> [EXERCISE]: In the data below, find each line that contains the word "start" and copy it.
= = = = = = =
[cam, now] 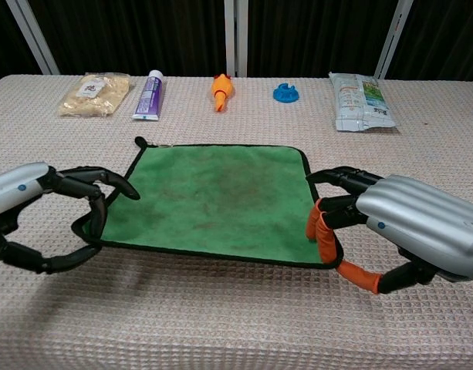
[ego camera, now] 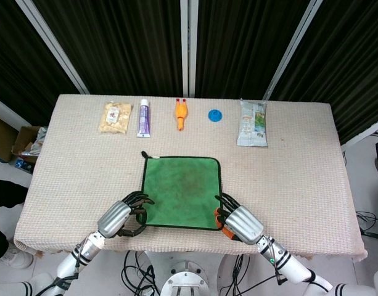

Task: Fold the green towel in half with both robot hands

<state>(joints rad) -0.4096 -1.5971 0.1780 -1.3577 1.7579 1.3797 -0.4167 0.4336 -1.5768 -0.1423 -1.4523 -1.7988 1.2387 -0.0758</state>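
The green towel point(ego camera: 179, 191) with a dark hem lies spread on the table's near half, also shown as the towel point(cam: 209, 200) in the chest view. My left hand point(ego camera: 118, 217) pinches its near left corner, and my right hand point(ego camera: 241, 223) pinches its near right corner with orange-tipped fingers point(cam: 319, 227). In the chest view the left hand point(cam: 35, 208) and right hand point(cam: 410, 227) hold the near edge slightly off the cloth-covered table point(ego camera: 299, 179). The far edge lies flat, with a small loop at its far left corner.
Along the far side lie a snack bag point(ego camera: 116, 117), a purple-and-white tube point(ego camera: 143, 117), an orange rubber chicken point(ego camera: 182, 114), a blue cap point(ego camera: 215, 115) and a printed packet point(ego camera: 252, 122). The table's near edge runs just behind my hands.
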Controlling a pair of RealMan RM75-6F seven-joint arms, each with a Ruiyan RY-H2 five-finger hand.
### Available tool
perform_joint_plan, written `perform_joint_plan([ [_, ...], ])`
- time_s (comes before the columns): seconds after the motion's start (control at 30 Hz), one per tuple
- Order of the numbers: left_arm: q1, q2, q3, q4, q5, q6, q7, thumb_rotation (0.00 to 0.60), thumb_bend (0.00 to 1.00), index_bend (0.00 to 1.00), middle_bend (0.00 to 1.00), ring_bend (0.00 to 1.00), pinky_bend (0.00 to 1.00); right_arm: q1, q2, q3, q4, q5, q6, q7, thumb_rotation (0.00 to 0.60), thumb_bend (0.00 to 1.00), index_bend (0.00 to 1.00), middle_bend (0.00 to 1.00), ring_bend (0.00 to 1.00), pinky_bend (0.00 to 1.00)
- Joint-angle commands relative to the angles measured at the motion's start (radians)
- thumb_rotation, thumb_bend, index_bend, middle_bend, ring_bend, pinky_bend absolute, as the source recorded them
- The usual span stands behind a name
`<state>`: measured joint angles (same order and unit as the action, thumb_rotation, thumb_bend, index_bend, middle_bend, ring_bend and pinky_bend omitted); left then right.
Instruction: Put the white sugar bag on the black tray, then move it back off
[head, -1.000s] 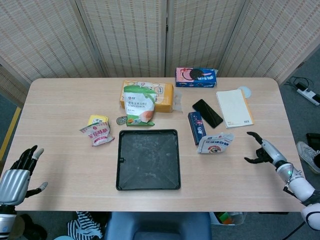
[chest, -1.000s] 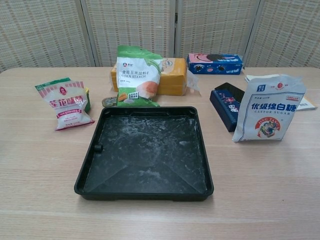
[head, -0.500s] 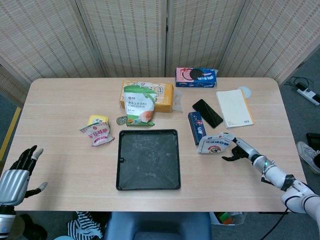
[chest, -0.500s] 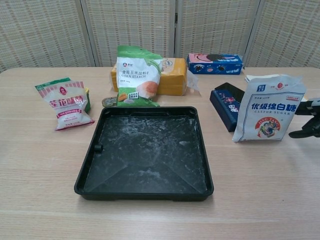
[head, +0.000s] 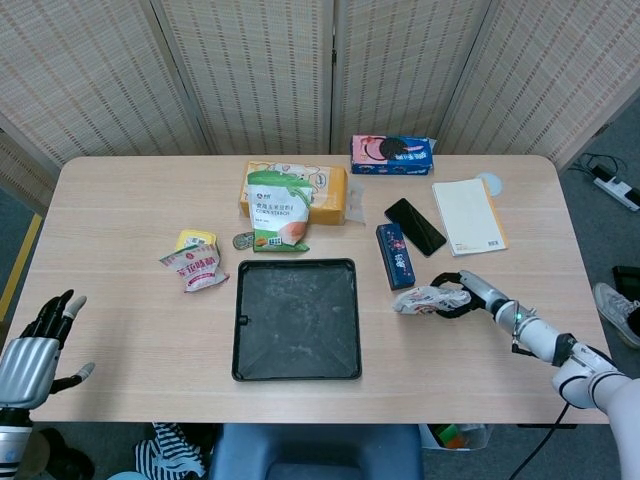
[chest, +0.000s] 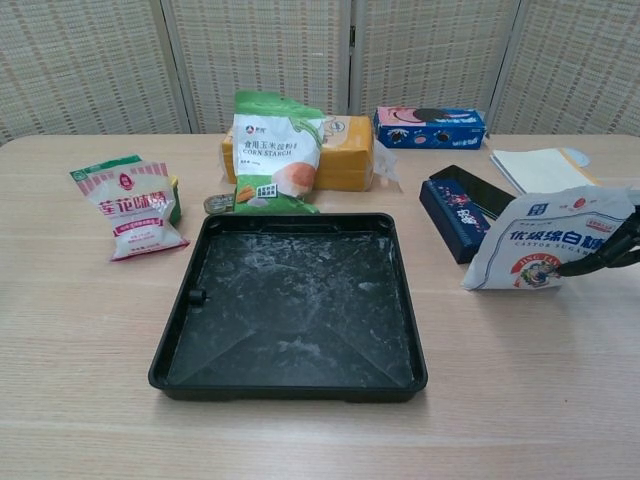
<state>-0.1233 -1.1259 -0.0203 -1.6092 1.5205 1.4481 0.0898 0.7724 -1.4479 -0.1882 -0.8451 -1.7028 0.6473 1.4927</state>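
The right hand (head: 462, 297) has its fingers curled around the far end of the white sugar bag (chest: 548, 252), gripping it from the side; in the chest view only dark fingertips (chest: 618, 247) show at the frame edge, pressed into the bag's right edge, and the bag leans over toward the hand instead of standing upright. The bag sits on the table just inboard of the hand, its bottom apparently on the wood, and the black tray (head: 296, 365) lies farther beyond it on the same side, apart from the bag. The left hand (head: 38, 345) hovers off the table's near corner, fingers spread and holding nothing, far from everything. The main risk, as I judge it, is the soft bag: held by one edge only, it could fold, slip out of the fingers or sag on the lift and catch the tray's raised rim. The dark blue box (head: 395, 255) lies just beyond the bag from the hand, so a low sweep toward the tray could knock it. By count I see one sugar bag, one tray, one blue box, one black phone (head: 415, 226), one notebook (head: 468, 215), one cookie box (head: 392, 154), one green cornstarch bag (head: 277, 212) leaning on one yellow box (head: 328, 193), and one small pink-and-white packet (head: 195, 267) with a yellow-green item behind it.
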Motion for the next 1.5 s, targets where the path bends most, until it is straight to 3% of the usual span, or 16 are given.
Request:
perform_joint_plan([
  [0.03,-0.003,-0.004,-0.002,0.0,-0.008,-0.008,0.01,0.6,0.22,0.01,0.0,0.05,0.32,0.016,-0.006,-0.01,0.009,0.004,-0.016,0.003,0.6,0.32,0.38,0.33,0.9,1.0],
  [0.3,-0.007,-0.009,-0.008,0.004,-0.024,-0.016,0.019,0.6,0.22,0.01,0.0,0.05,0.32,0.076,-0.016,-0.043,0.028,-0.011,-0.063,0.021,0.6,0.37,0.52,0.42,0.91,1.0],
  [0.53,-0.01,-0.017,-0.014,0.011,-0.041,-0.024,0.035,0.6,0.22,0.01,0.0,0.05,0.32,0.162,-0.01,-0.116,0.045,-0.069,-0.099,0.114,0.6,0.38,0.61,0.5,0.91,1.0],
  [0.87,-0.023,-0.043,-0.03,0.025,-0.085,-0.046,0.088,0.6,0.22,0.0,0.0,0.05,0.32,0.321,0.003,-0.329,0.059,-0.238,-0.044,0.318,0.6,0.38,0.71,0.57,0.91,1.0],
  [1.03,-0.027,-0.059,-0.039,0.031,-0.109,-0.052,0.122,0.6,0.22,0.0,0.0,0.05,0.32,0.388,-0.009,-0.424,0.074,-0.311,-0.001,0.36,0.6,0.38,0.73,0.59,0.9,1.0],
  [1.13,-0.031,-0.069,-0.043,0.035,-0.125,-0.058,0.145,0.6,0.22,0.0,0.0,0.05,0.32,0.432,-0.006,-0.455,0.057,-0.336,0.008,0.326,0.6,0.39,0.73,0.59,0.89,1.0],
  [1.23,-0.037,-0.078,-0.047,0.039,-0.141,-0.069,0.164,0.6,0.22,0.0,0.0,0.05,0.32,0.476,0.012,-0.452,0.007,-0.332,-0.014,0.23,0.6,0.39,0.74,0.59,0.88,1.0],
  [1.4,-0.041,-0.089,-0.054,0.044,-0.167,-0.077,0.191,0.6,0.22,0.0,0.0,0.05,0.32,0.544,0.079,-0.405,-0.157,-0.291,-0.083,-0.013,0.6,0.39,0.74,0.59,0.86,1.0],
  [1.5,-0.044,-0.093,-0.057,0.045,-0.181,-0.083,0.202,0.6,0.22,0.0,0.0,0.05,0.32,0.553,0.115,-0.346,-0.244,-0.236,-0.128,-0.188,0.6,0.39,0.75,0.59,0.84,0.99],
])
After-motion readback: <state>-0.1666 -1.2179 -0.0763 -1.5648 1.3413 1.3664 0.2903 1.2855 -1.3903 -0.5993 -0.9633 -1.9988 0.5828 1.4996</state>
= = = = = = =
> [EXERCISE RESPONSE]:
- time_s (comes before the columns): seconds after the motion's start (control at 30 Hz), one per tuple
- Joint-angle commands relative to the angles measured at the motion's start (radians)

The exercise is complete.